The minimum distance is between two geographically close locations in the Rhine Franconian dialect area (Bad König/Ober-Kinzig and Mossautal/Hüttenthal). The maximum distance is between Liebenau/Ostheim, a dialect in the Low German transitional zone between Westphalian and Eastphalian, and Dillenburg/Eibach in the Central Hessian area. This is somewhat unexpected from a geographical point of view, as these two locations are only 110 km apart from each other, compared to 248 km between the two most distant locations in the dataset. Accordingly, there is only a middle-strong correlation between geographical distance and linguistic distance of 0.4946 (p < 0.001, Mantel test with one thousand permutations). This number is lower than the ones reported for phonology and morphology by Scherrer and Stoeckle (Reference Scherrer and Philipp2016:104) for Swiss German and Spruit, Heeringa, and Nerbonne (Reference Spruit, Wilbert and John2009:1639) for Dutch.

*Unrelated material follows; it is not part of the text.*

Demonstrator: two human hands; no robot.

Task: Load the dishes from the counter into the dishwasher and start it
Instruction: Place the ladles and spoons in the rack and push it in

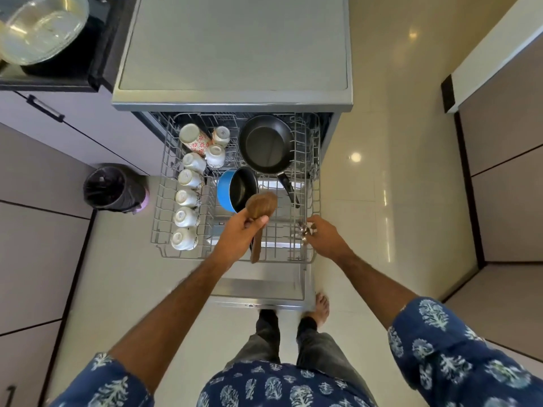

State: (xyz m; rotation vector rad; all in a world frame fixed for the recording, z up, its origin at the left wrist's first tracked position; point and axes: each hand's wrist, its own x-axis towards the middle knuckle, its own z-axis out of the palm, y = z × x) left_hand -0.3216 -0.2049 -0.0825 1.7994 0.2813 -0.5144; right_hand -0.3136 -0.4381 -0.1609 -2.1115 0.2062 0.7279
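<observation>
While the upper rack point(164, 183) stood pulled out over the open dishwasher door point(258, 286), the head view showed loading well under way. Left side of rack: a column of upturned cups point(188, 198), patterned ones at the back. Right side: black frying pan point(266, 143) and a blue saucepan point(236, 189) on its side, touching the pan's rim. Left hand point(238, 233) gripped wooden spoons point(260, 212), fingers curled round the handles, bowls hovering just above the saucepan. Right hand point(326, 237) pinched a small bunch of metal cutlery point(305, 232) at the rack's right edge, fingers closed on it; blur hid how many pieces. Still on the counter, far left: a glass bowl point(41, 27). Judged roughly past halfway: cups and pans in, utensils in hand not yet placed, bowl left to fetch, rack to push in, door to close, machine to start. Lower rack not visible, so its state unknown
</observation>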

However, remember that our data are raw unaligned corpus data and that the dialects of Hesse consist of Low and High German dialects, which are expected to be fairly different.Footnote 15
5.1 Multidimensional scaling
As for the syntax data, we begin with the results of multidimensional scaling. In the case of the n-gram data, Kruskal’s method led to an r2 value of 0.904, which means that 90.4% of the variation in the distance matrix is accounted for by the first three dimensions. This is a fairly good result, as values above 60% are usually considered sufficient. As for the annotated syntax data, the values for the three dimensions were mapped according to Heeringa (Reference Heeringa2004) and plotted on a map. The result is shown in Map 12.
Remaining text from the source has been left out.